* _TASK DETAILS_: When you copy the data that follows, reproduce every word exactly and leave out the images.

#####

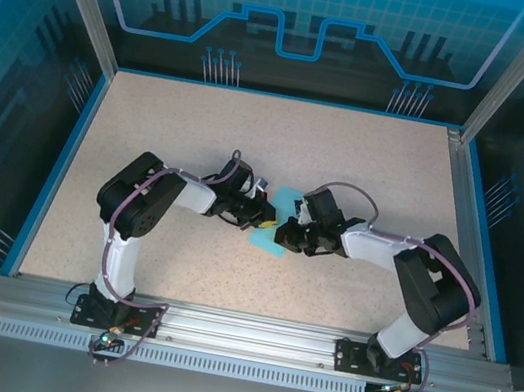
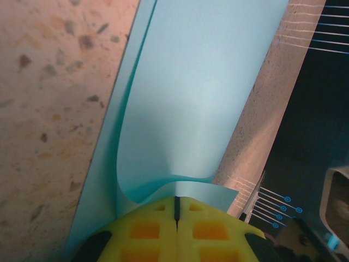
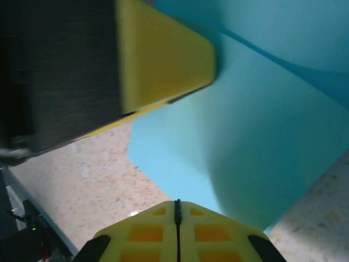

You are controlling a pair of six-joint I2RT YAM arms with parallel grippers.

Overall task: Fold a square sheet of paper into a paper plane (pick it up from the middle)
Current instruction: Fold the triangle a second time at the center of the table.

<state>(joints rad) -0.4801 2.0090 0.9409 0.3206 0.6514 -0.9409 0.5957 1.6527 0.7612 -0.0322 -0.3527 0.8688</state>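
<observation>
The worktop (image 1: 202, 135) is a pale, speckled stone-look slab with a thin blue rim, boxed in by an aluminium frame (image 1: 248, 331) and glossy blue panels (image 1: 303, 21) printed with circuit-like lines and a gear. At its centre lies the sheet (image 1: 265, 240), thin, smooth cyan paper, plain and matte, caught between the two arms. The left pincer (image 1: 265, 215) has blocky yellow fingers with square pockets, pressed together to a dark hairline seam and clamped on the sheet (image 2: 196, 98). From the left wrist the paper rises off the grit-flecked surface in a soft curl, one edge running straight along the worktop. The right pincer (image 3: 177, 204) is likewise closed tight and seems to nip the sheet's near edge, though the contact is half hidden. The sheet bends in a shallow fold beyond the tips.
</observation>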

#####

* _WRITTEN RESPONSE_:
You are controlling a pair of six-joint I2RT YAM arms with parallel grippers.

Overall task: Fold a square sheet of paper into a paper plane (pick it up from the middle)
Current instruction: Fold the triangle a second time at the center of the table.

<state>(joints rad) -0.4801 2.0090 0.9409 0.3206 0.6514 -0.9409 0.5957 1.6527 0.7612 -0.0322 -0.3527 0.8688</state>
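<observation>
The worktop (image 1: 202, 135) is a pale, speckled stone-look slab with a thin blue rim, boxed in by an aluminium frame (image 1: 248, 331) and glossy blue panels (image 1: 303, 21) printed with circuit-like lines and a gear. At its centre lies the sheet (image 1: 265, 240), thin, smooth cyan paper, plain and matte, caught between the two arms. The left pincer (image 1: 265, 215) has blocky yellow fingers with square pockets, pressed together to a dark hairline seam and clamped on the sheet (image 2: 196, 98). From the left wrist the paper rises off the grit-flecked surface in a soft curl, one edge running straight along the worktop. The right pincer (image 3: 177, 204) is likewise closed tight and seems to nip the sheet's near edge, though the contact is half hidden. The sheet bends in a shallow fold beyond the tips.
</observation>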

The answer is now complete.